But this is not surprising as the invention of the scientific method began and remains rooted in the theological assumption of “secondary causation.”  And it was only this world view, promoted by Christianity against great opposition even today (e.g. Islam which expressly denies the existence of natural law), which forms the essential bedrock of the scientific method.


Cases in point are Einstein’s fear of creation event for which he added an arbitrary cosmological constant in order to prevent it.  Or Fred Hoyle’s fear of a creation event that made him a life-long denier of the “big bang” which was a term he himself coined to deride the concept.  Or Richard Dawkin’s ignorant praise for a “universe from nothing” that violates not just unmistakable logic but the Second Law of Thermodynamics and is based only on a misunderstanding of Stephen Hawking’s waffling on the subject.

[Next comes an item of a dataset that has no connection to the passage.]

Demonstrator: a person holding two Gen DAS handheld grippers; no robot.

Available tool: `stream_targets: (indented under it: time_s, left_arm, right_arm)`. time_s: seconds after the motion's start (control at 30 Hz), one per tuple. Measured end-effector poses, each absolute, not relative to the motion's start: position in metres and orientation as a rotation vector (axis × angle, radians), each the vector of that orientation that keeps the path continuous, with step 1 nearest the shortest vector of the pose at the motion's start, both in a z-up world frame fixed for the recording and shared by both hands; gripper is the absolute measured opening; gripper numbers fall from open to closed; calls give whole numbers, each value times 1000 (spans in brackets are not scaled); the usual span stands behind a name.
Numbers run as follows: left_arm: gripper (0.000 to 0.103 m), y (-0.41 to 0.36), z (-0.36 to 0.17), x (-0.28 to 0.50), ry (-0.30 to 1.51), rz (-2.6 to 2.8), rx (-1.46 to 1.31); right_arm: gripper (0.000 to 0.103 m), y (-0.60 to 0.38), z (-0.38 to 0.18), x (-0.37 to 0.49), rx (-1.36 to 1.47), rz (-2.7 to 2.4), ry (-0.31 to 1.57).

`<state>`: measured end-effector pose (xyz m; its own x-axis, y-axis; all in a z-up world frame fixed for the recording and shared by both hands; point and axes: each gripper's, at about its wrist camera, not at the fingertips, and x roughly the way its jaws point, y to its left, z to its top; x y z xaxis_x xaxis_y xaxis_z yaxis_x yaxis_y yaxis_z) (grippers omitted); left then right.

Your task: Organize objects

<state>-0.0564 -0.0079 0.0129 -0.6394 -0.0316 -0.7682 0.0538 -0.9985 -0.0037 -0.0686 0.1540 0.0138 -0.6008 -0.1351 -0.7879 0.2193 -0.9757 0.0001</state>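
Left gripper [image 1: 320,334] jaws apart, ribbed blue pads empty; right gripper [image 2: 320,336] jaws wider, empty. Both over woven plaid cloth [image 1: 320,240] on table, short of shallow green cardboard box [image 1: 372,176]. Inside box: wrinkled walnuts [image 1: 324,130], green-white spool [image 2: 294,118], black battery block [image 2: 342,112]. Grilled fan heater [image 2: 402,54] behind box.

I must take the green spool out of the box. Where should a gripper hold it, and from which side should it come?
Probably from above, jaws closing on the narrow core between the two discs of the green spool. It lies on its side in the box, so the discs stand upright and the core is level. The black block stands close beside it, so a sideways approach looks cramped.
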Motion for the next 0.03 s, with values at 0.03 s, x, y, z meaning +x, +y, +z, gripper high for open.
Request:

Unfortunately in our zeal for the beauty of this message, Protestants become too nitpicking and prideful.  For the first 3500 years before Protestants, the Judeo-Christian tradition, unlike all others, held that its sacred text, the Bible, is inspired but not dictated.   And this tradition is maintained by the Catholic Christian Church which asserts we should not confuse allegory with strict reporting or substitute form for substance and so lose sight of the moral message and the consequent invention of the scientific method.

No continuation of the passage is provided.